Work task
Where a picture occurs in the data, omit it, and copy all remaining data exactly.
= = = =
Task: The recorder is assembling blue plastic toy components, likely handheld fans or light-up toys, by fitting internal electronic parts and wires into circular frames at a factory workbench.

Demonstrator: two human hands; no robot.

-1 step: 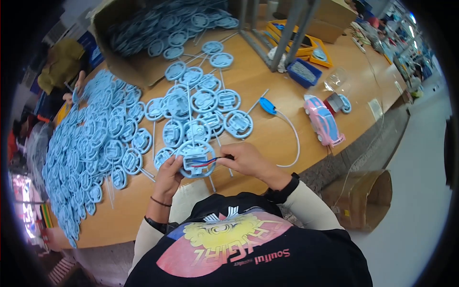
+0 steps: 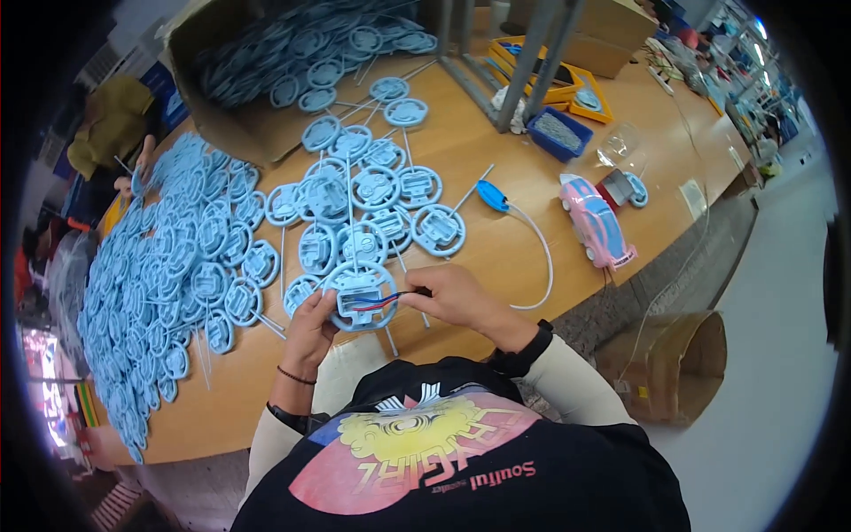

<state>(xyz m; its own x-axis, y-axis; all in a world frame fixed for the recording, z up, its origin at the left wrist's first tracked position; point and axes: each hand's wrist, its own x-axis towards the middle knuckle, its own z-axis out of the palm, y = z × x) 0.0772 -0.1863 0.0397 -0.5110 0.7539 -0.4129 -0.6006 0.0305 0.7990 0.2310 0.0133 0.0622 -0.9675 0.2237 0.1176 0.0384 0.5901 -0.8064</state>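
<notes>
Against the earlier frame nothing has shifted: both my hands sit at the same spot at the table's near edge, on the same part. Far left, a wide heap of flat light-blue plastic wheel-shaped parts (image 2: 168, 293) covers the wooden table (image 2: 496, 257), with a few more laid in loose rows toward the centre. Behind them an open brown cardboard box (image 2: 222, 115) lies tipped, full of the same blue parts. My left hand (image 2: 310, 332) holds the round light-blue plastic steering-wheel part with a thin stem (image 2: 359, 297) from its left and lower rim; fingers curled and closed against that rim, thumb on the face. The part is just above the table edge, between both hands, face up toward me. A red and black wire pair (image 2: 383, 302) runs across its centre to the right. My right hand (image 2: 456, 300) pinches the right end of that wire, thumb and forefinger pressed together on it, remaining fingers folded; whether they also touch the wheel rim I cannot tell. Further right, apart from my hands, a small blue oval plastic piece with a white cord (image 2: 492, 196) lies on the table, then a pink and blue toy car body (image 2: 596, 223), and beyond it a small blue tray of tiny metal bits (image 2: 558, 131).
</notes>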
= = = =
Finished exercise
Task: The recorder is assembling blue plastic toy components, likely handheld fans or light-up toys, by fitting internal electronic parts and wires into circular frames at a factory workbench.

Demonstrator: two human hands; no robot.

-1 step: 
+0 steps: 

<state>(xyz m; its own x-axis, y-axis; all in a world frame fixed for the recording, z up, its origin at the left wrist's first tracked position; point and axes: each hand's wrist, its own x-axis towards the middle knuckle, its own z-axis out of the palm, y = z × x) 0.0772 -0.1863 0.0397 -0.5110 0.7539 -0.4129 -0.6006 0.0305 0.7990 0.2310 0.0133 0.0622 -0.9675 0.2237 0.1176 0.0384 0.5901 -0.8064</state>
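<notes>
Against the earlier frame nothing has shifted: both my hands sit at the same spot at the table's near edge, on the same part. Far left, a wide heap of flat light-blue plastic wheel-shaped parts (image 2: 168, 293) covers the wooden table (image 2: 496, 257), with a few more laid in loose rows toward the centre. Behind them an open brown cardboard box (image 2: 222, 115) lies tipped, full of the same blue parts. My left hand (image 2: 310, 332) holds the round light-blue plastic steering-wheel part with a thin stem (image 2: 359, 297) from its left and lower rim; fingers curled and closed against that rim, thumb on the face. The part is just above the table edge, between both hands, face up toward me. A red and black wire pair (image 2: 383, 302) runs across its centre to the right. My right hand (image 2: 456, 300) pinches the right end of that wire, thumb and forefinger pressed together on it, remaining fingers folded; whether they also touch the wheel rim I cannot tell. Further right, apart from my hands, a small blue oval plastic piece with a white cord (image 2: 492, 196) lies on the table, then a pink and blue toy car body (image 2: 596, 223), and beyond it a small blue tray of tiny metal bits (image 2: 558, 131).
</notes>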

That concludes the answer.